BEGIN DATASET

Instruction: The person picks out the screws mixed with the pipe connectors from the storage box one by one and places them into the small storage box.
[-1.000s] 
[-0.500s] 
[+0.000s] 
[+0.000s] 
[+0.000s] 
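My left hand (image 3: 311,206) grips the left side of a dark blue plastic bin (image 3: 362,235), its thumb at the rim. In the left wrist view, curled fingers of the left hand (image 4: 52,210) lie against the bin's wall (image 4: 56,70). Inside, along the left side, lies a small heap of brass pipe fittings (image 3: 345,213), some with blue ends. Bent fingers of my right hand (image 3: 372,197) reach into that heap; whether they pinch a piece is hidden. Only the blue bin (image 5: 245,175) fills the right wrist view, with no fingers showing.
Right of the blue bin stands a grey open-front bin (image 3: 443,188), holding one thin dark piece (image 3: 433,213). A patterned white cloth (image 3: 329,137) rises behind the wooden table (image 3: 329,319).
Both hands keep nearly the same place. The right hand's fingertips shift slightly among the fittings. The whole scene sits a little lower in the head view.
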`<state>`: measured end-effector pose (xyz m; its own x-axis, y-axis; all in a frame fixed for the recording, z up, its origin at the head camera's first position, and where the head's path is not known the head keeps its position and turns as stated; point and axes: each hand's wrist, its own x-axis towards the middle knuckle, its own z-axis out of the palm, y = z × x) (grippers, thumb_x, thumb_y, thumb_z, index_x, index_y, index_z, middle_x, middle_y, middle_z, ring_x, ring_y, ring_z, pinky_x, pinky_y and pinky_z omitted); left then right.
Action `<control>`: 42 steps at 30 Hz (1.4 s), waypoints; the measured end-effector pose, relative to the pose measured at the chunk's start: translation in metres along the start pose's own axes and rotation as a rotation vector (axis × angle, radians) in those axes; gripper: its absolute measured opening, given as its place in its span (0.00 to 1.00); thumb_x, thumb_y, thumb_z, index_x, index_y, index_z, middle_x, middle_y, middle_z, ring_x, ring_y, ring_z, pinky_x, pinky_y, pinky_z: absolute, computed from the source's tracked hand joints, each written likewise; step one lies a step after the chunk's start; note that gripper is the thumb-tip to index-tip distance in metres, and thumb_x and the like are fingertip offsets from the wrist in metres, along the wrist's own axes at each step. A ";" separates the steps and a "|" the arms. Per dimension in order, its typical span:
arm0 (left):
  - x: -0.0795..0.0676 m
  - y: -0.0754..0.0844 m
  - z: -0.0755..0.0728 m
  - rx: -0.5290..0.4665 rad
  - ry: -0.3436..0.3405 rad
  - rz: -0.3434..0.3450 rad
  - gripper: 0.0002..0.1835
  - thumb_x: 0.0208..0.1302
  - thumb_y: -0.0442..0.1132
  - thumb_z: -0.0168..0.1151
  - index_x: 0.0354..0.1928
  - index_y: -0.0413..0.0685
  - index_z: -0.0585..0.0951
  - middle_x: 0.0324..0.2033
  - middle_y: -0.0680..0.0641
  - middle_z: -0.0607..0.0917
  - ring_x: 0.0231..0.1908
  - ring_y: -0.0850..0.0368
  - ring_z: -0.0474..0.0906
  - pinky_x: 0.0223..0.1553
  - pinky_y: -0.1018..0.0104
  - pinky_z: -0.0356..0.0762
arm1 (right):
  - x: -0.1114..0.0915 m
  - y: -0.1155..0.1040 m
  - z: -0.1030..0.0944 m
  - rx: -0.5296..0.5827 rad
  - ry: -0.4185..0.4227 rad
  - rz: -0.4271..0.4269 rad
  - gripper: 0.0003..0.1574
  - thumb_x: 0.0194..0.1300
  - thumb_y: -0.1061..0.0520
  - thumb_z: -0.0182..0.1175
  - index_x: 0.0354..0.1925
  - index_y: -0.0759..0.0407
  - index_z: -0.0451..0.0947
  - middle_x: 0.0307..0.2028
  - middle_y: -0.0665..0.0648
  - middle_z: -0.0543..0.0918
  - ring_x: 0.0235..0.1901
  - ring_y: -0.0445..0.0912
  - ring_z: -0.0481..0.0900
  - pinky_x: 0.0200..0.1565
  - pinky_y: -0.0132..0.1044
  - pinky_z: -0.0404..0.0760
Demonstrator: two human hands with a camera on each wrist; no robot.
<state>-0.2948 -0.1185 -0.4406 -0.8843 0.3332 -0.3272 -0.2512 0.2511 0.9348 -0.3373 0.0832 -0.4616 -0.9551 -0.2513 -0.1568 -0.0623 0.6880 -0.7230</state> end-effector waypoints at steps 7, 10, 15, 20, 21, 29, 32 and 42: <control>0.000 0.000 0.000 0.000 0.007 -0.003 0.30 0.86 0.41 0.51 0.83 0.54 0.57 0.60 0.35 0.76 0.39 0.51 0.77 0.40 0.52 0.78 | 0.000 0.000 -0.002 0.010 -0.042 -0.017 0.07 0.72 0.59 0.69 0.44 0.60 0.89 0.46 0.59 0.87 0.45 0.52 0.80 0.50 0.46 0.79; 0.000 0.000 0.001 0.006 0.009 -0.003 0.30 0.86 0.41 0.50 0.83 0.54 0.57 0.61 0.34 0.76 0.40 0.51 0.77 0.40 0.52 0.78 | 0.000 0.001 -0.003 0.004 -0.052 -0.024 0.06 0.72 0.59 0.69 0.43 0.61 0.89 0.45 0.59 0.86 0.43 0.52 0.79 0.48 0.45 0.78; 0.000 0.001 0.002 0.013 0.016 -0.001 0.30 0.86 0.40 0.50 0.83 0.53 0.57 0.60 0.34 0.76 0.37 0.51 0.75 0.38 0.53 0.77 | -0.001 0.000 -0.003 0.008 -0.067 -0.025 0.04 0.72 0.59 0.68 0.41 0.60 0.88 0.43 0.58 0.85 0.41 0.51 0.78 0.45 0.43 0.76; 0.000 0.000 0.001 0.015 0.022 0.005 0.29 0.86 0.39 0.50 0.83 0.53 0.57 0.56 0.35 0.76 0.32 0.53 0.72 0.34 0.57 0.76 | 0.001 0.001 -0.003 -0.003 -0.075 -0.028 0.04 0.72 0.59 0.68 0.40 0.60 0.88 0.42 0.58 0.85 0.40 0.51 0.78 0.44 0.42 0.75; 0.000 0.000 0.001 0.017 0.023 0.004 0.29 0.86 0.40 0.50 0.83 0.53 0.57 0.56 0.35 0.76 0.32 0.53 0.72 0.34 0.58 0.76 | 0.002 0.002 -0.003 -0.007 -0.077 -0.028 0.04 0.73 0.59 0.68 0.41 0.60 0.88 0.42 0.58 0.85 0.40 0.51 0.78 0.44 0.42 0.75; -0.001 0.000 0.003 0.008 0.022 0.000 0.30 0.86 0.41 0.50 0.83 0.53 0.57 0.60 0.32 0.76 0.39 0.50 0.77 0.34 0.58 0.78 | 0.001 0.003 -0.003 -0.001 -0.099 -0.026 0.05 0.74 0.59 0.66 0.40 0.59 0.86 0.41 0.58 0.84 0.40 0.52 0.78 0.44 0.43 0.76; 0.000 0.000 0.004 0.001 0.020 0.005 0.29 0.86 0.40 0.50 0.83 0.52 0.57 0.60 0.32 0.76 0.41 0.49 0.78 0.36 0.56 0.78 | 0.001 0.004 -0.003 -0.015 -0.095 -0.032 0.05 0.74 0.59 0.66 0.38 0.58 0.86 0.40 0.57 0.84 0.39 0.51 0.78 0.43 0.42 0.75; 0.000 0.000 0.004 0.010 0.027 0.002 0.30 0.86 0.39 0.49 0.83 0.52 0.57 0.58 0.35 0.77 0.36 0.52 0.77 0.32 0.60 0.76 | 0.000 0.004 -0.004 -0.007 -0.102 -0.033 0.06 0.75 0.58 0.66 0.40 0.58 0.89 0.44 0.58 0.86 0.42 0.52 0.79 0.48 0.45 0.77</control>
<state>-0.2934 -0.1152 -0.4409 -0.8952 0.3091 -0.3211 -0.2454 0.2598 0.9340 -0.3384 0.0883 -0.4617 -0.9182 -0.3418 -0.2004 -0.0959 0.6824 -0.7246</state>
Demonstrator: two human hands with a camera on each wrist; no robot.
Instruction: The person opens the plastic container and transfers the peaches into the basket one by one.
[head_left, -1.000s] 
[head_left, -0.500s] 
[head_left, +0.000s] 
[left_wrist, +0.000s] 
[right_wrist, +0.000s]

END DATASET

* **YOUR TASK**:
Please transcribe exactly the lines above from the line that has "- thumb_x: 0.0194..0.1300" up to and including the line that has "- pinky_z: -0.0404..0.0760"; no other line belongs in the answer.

* **EXPECTED ANSWER**:
  - thumb_x: 0.0194..0.1300
  - thumb_y: -0.1061..0.0520
  - thumb_z: -0.0182..0.1175
  - index_x: 0.0354..0.1925
  - index_y: -0.0759..0.0407
  - index_z: -0.0451..0.0947
  - middle_x: 0.0307..0.2028
  - middle_y: -0.0665..0.0648
  - middle_z: -0.0543..0.0918
  - ring_x: 0.0235..0.1901
  - ring_y: -0.0445..0.0912
  - ring_z: -0.0481..0.0900
  - pinky_x: 0.0200..0.1565
  - pinky_y: -0.0132..0.1044
  - pinky_z: -0.0404..0.0760

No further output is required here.